**EXERCISE INSTRUCTIONS:** Return the listing in full. Keep every word as it stands.

**THE DATA:**
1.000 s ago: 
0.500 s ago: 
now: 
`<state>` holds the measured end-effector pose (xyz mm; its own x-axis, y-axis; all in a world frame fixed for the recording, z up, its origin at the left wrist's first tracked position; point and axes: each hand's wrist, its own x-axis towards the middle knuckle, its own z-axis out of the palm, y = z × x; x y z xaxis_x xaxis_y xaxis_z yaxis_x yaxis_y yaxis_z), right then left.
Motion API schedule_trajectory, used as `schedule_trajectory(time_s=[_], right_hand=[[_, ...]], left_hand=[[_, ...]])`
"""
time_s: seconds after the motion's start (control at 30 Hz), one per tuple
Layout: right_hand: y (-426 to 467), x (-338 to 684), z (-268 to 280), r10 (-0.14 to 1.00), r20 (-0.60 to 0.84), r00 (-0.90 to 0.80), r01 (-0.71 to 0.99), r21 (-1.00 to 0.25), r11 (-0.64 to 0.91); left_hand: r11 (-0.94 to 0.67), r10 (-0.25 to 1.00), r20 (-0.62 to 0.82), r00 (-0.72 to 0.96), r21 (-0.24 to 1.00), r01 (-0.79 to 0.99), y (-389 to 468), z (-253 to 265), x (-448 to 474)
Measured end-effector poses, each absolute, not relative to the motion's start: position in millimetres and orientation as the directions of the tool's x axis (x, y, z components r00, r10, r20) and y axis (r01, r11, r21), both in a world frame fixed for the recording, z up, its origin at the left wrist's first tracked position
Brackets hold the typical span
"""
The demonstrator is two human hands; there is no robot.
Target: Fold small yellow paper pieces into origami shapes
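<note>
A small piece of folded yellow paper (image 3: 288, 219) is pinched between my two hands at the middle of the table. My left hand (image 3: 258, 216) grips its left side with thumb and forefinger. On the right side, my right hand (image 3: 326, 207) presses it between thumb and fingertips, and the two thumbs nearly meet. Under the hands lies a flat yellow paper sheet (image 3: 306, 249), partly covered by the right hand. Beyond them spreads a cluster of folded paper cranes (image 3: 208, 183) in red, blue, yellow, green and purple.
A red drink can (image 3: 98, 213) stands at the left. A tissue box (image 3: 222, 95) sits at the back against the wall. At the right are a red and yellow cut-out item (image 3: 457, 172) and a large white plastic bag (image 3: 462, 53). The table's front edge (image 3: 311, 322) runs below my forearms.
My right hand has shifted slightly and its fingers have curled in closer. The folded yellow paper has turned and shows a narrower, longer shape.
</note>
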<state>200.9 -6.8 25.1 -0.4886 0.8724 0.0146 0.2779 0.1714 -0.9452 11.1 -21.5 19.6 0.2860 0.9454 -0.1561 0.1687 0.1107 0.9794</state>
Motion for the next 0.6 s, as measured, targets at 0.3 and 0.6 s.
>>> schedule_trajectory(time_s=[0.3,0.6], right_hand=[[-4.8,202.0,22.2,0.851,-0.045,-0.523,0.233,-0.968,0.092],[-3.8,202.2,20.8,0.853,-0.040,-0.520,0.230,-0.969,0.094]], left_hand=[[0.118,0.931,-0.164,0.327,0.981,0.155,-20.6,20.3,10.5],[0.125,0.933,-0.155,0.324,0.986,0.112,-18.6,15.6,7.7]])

**RESPONSE BOX:**
1.000 s ago: 
0.500 s ago: 
now: 
`<state>` holds the measured end-effector pose (xyz mm; its own x-axis, y-axis; all in a world frame fixed for the recording, z up, its origin at the left wrist's first tracked position; point and axes: each hand's wrist, its own x-axis towards the middle knuckle, its own z-axis out of the palm, y = z × x; x y z xaxis_x xaxis_y xaxis_z yaxis_x yaxis_y yaxis_z), right then left.
Motion API schedule_trajectory, used as `schedule_trajectory(time_s=[_], right_hand=[[_, ...]], left_hand=[[_, ...]])`
"""
time_s: seconds after the motion's start (control at 30 Hz), one per tuple
Layout: right_hand: y (-426 to 467), x (-338 to 684), z (-268 to 280), r10 (-0.14 to 1.00), r20 (-0.60 to 0.84), r00 (-0.90 to 0.80), r01 (-0.71 to 0.99), r21 (-1.00 to 0.25), r11 (-0.64 to 0.91); left_hand: r11 (-0.94 to 0.67), r10 (-0.25 to 1.00), r20 (-0.62 to 0.82), r00 (-0.72 to 0.96), r21 (-0.24 to 1.00), r01 (-0.79 to 0.99), y (-389 to 468), z (-253 to 265), x (-448 to 474)
Measured end-effector poses, each absolute, not relative to the motion's start: position in millimetres and orientation as the directions of the tool's x axis (x, y, z components r00, r10, r20) and y axis (r01, r11, r21), both in a world frame fixed for the recording, z up, its origin at the left wrist's first tracked position
Brackets hold the typical span
"""
The demonstrator is two human hands; there is no robot.
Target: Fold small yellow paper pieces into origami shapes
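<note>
A small piece of folded yellow paper (image 3: 288, 219) is pinched between my two hands at the middle of the table. My left hand (image 3: 258, 216) grips its left side with thumb and forefinger. On the right side, my right hand (image 3: 326, 207) presses it between thumb and fingertips, and the two thumbs nearly meet. Under the hands lies a flat yellow paper sheet (image 3: 306, 249), partly covered by the right hand. Beyond them spreads a cluster of folded paper cranes (image 3: 208, 183) in red, blue, yellow, green and purple.
A red drink can (image 3: 98, 213) stands at the left. A tissue box (image 3: 222, 95) sits at the back against the wall. At the right are a red and yellow cut-out item (image 3: 457, 172) and a large white plastic bag (image 3: 462, 53). The table's front edge (image 3: 311, 322) runs below my forearms.
My right hand has shifted slightly and its fingers have curled in closer. The folded yellow paper has turned and shows a narrower, longer shape.
</note>
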<state>200.9 -6.8 25.1 -0.4886 0.8724 0.0146 0.2779 0.1714 -0.9452 11.1 -21.5 19.6 0.2860 0.9454 -0.1561 0.1687 0.1107 0.9794</state>
Motion for the next 0.6 s, as measured, targets at 0.3 and 0.6 s.
>>> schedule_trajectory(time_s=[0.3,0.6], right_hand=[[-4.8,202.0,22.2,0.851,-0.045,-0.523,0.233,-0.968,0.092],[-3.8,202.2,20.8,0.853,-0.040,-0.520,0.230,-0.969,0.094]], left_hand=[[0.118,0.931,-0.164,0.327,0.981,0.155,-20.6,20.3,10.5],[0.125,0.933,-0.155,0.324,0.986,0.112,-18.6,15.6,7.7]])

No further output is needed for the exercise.